**TASK TO COMPLETE:**
Could you restate every entry word for word, leaving the pictures out?

---------- RECORD SET ----------

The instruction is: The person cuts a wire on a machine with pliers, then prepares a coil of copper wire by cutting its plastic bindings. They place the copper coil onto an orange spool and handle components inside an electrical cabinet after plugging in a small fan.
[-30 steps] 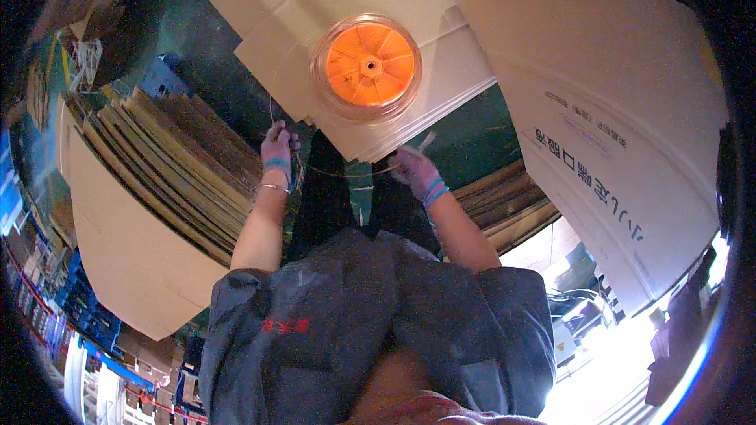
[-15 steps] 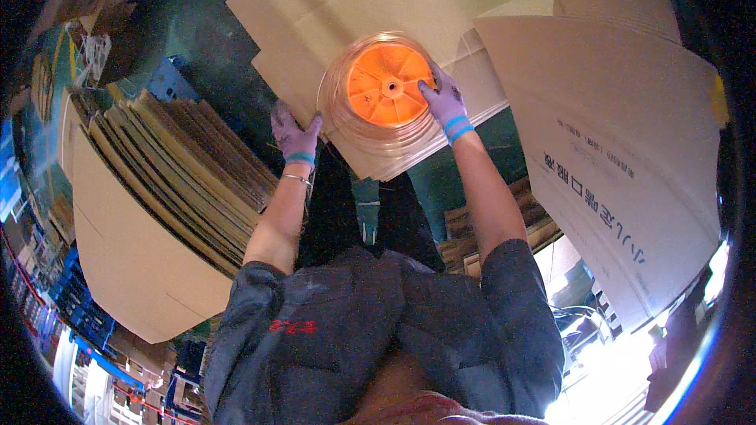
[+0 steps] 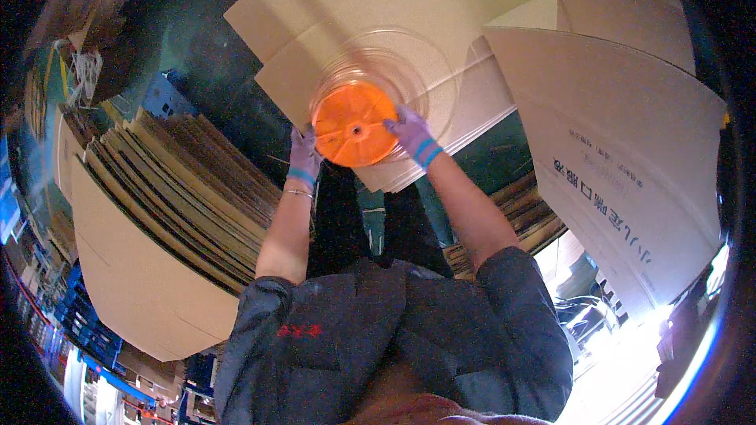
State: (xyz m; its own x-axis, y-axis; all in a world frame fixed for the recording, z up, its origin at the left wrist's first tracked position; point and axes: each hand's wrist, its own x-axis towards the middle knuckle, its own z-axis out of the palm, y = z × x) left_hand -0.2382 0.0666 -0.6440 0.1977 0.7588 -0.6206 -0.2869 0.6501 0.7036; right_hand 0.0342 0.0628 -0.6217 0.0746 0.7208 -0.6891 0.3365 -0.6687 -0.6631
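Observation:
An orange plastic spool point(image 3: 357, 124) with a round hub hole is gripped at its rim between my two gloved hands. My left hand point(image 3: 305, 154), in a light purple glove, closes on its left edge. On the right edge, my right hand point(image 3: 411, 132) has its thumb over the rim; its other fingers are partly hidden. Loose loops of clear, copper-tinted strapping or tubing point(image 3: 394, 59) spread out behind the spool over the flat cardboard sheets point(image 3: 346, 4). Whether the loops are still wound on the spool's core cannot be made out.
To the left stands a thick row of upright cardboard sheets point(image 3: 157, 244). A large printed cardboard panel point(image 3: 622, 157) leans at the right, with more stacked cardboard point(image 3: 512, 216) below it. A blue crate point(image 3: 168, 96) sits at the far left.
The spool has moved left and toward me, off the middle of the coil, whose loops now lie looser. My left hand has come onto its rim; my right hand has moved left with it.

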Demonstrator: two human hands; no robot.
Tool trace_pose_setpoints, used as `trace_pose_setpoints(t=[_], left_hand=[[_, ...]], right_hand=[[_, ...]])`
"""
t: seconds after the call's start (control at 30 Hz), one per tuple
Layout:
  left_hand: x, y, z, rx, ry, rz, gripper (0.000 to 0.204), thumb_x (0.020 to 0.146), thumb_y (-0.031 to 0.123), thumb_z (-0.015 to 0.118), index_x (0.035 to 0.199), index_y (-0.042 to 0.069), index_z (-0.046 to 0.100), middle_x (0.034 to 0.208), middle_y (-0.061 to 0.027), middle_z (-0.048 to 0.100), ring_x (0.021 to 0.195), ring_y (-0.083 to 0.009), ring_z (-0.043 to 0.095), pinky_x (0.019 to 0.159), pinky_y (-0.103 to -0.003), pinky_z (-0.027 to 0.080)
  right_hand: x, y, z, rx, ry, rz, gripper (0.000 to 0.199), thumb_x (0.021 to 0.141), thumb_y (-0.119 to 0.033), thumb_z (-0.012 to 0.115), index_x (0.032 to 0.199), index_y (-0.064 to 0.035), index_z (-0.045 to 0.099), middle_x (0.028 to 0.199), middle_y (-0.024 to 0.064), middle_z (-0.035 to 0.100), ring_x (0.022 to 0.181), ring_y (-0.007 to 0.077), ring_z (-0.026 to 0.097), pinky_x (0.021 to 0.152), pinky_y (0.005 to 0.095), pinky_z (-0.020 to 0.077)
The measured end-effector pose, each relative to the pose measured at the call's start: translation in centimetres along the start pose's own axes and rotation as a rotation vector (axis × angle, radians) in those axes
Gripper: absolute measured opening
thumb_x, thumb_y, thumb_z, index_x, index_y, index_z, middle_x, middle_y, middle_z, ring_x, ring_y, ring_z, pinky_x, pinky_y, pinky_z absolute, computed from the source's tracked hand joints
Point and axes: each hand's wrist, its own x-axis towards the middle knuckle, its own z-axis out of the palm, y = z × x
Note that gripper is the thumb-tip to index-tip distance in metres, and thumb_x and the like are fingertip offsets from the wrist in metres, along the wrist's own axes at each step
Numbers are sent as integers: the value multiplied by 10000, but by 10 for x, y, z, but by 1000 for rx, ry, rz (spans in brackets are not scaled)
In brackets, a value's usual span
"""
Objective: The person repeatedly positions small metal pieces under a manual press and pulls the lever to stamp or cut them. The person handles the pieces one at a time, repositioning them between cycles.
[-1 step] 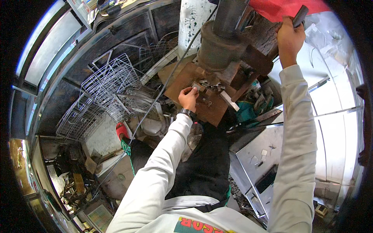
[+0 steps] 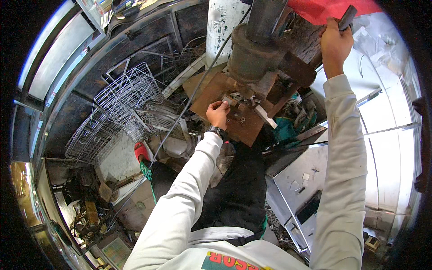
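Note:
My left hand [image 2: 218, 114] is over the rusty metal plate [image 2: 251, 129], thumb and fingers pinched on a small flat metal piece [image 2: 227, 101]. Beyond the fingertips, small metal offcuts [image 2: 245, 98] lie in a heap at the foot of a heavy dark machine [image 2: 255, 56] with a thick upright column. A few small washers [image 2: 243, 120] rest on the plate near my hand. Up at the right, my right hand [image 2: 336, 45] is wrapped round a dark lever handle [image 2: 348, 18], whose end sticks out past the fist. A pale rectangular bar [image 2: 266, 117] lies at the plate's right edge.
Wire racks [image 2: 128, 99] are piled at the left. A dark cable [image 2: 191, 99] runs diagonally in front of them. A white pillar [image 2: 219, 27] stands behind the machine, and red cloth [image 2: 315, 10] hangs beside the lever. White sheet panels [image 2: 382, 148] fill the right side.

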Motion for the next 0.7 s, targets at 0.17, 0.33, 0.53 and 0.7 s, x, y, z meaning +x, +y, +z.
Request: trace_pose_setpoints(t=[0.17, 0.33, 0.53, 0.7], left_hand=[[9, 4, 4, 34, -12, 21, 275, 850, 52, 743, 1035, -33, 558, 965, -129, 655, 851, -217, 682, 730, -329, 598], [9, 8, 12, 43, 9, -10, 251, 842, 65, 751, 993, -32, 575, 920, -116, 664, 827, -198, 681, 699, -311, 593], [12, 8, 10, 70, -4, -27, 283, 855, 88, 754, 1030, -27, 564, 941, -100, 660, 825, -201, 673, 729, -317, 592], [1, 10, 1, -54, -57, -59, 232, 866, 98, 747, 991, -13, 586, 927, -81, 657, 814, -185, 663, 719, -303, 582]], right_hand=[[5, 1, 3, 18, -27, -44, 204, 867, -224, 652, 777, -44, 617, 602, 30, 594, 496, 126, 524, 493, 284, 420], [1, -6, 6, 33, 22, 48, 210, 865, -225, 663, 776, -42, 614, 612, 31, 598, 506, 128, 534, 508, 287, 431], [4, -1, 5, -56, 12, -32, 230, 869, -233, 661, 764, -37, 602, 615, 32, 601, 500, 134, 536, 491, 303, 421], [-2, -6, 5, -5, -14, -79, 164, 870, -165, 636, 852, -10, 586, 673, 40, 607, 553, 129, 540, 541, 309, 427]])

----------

**SOLUTION TO THIS PROBLEM:**
The instruction is: The person cuts a wire on a machine with pliers, then prepares a coil of copper wire by cutting its plastic bindings. They place the copper coil onto an orange spool and handle components inside an electrical cabinet after plugging in a small fan.
[-30 steps] 
[-15 steps] 
[+0 steps] 
State: (xyz m; its own x-axis, y-axis; all in a world frame fixed for the recording, z up, its origin at the left wrist's first tracked position; point and axes: each hand's wrist, its own x-axis towards the middle knuckle, its own z-axis out of the palm, y = z × x) left_hand -0.2382 0.0666 -0.6440 0.1977 0.7588 -0.6206 -0.2869 0.6501 0.7036; right_hand 0.0342 0.0628 -0.6217 0.0746 0.7208 -0.6891 0.3365 -0.6687 -0.6631
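Observation:
An orange plastic spool point(image 3: 357, 124) with a round hub hole is gripped at its rim between my two gloved hands. My left hand point(image 3: 305, 154), in a light purple glove, closes on its left edge. On the right edge, my right hand point(image 3: 411, 132) has its thumb over the rim; its other fingers are partly hidden. Loose loops of clear, copper-tinted strapping or tubing point(image 3: 394, 59) spread out behind the spool over the flat cardboard sheets point(image 3: 346, 4). Whether the loops are still wound on the spool's core cannot be made out.
To the left stands a thick row of upright cardboard sheets point(image 3: 157, 244). A large printed cardboard panel point(image 3: 622, 157) leans at the right, with more stacked cardboard point(image 3: 512, 216) below it. A blue crate point(image 3: 168, 96) sits at the far left.
The spool has moved left and toward me, off the middle of the coil, whose loops now lie looser. My left hand has come onto its rim; my right hand has moved left with it.
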
Demonstrator: two human hands; no robot.
Tool trace_pose_setpoints, used as `trace_pose_setpoints(t=[_], left_hand=[[_, ...]], right_hand=[[_, ...]])`
"""
t: seconds after the call's start (control at 30 Hz), one per tuple
Layout:
  left_hand: x, y, z, rx, ry, rz, gripper (0.000 to 0.204), thumb_x (0.020 to 0.146), thumb_y (-0.031 to 0.123), thumb_z (-0.015 to 0.118), index_x (0.035 to 0.199), index_y (-0.042 to 0.069), index_z (-0.046 to 0.100), middle_x (0.034 to 0.208), middle_y (-0.061 to 0.027), middle_z (-0.048 to 0.100), ring_x (0.021 to 0.195), ring_y (-0.083 to 0.009), ring_z (-0.043 to 0.095), pinky_x (0.019 to 0.159), pinky_y (-0.103 to -0.003), pinky_z (-0.027 to 0.080)
  right_hand: x, y, z, rx, ry, rz, gripper (0.000 to 0.199), thumb_x (0.021 to 0.141), thumb_y (-0.119 to 0.033), thumb_z (-0.012 to 0.115), index_x (0.032 to 0.199), index_y (-0.064 to 0.035), index_z (-0.045 to 0.099), middle_x (0.028 to 0.199), middle_y (-0.024 to 0.064), middle_z (-0.035 to 0.100), ring_x (0.022 to 0.181), ring_y (-0.007 to 0.077), ring_z (-0.026 to 0.097), pinky_x (0.021 to 0.152), pinky_y (0.005 to 0.095), pinky_z (-0.020 to 0.077)
The measured end-effector pose, each relative to the pose measured at the call's start: translation in centimetres along the start pose's own axes and rotation as a rotation vector (axis × angle, radians) in those axes
Gripper: absolute measured opening
thumb_x, thumb_y, thumb_z, index_x, index_y, index_z, middle_x, middle_y, middle_z, ring_x, ring_y, ring_z, pinky_x, pinky_y, pinky_z absolute, computed from the source's tracked hand joints
Point and axes: each hand's wrist, its own x-axis towards the middle knuckle, its own z-axis out of the palm, y = z × x
Note that gripper is the thumb-tip to index-tip distance in metres, and thumb_x and the like are fingertip offsets from the wrist in metres, along the wrist's own axes at each step
Numbers are sent as integers: the value multiplied by 10000, but by 10 for x, y, z, but by 1000 for rx, ry, rz (spans in brackets are not scaled)
In brackets, a value's usual span
"""
Objective: The person repeatedly positions small metal pieces under a manual press and pulls the lever to stamp or cut them. The person handles the pieces one at a time, repositioning them between cycles.
[-1 step] 
[+0 steps] 
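Note:
My left hand [image 2: 218, 114] is over the rusty metal plate [image 2: 251, 129], thumb and fingers pinched on a small flat metal piece [image 2: 227, 101]. Beyond the fingertips, small metal offcuts [image 2: 245, 98] lie in a heap at the foot of a heavy dark machine [image 2: 255, 56] with a thick upright column. A few small washers [image 2: 243, 120] rest on the plate near my hand. Up at the right, my right hand [image 2: 336, 45] is wrapped round a dark lever handle [image 2: 348, 18], whose end sticks out past the fist. A pale rectangular bar [image 2: 266, 117] lies at the plate's right edge.
Wire racks [image 2: 128, 99] are piled at the left. A dark cable [image 2: 191, 99] runs diagonally in front of them. A white pillar [image 2: 219, 27] stands behind the machine, and red cloth [image 2: 315, 10] hangs beside the lever. White sheet panels [image 2: 382, 148] fill the right side.
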
Motion for the next 0.7 s, targets at 0.17, 0.33, 0.53 and 0.7 s, x, y, z meaning +x, +y, +z.
Request: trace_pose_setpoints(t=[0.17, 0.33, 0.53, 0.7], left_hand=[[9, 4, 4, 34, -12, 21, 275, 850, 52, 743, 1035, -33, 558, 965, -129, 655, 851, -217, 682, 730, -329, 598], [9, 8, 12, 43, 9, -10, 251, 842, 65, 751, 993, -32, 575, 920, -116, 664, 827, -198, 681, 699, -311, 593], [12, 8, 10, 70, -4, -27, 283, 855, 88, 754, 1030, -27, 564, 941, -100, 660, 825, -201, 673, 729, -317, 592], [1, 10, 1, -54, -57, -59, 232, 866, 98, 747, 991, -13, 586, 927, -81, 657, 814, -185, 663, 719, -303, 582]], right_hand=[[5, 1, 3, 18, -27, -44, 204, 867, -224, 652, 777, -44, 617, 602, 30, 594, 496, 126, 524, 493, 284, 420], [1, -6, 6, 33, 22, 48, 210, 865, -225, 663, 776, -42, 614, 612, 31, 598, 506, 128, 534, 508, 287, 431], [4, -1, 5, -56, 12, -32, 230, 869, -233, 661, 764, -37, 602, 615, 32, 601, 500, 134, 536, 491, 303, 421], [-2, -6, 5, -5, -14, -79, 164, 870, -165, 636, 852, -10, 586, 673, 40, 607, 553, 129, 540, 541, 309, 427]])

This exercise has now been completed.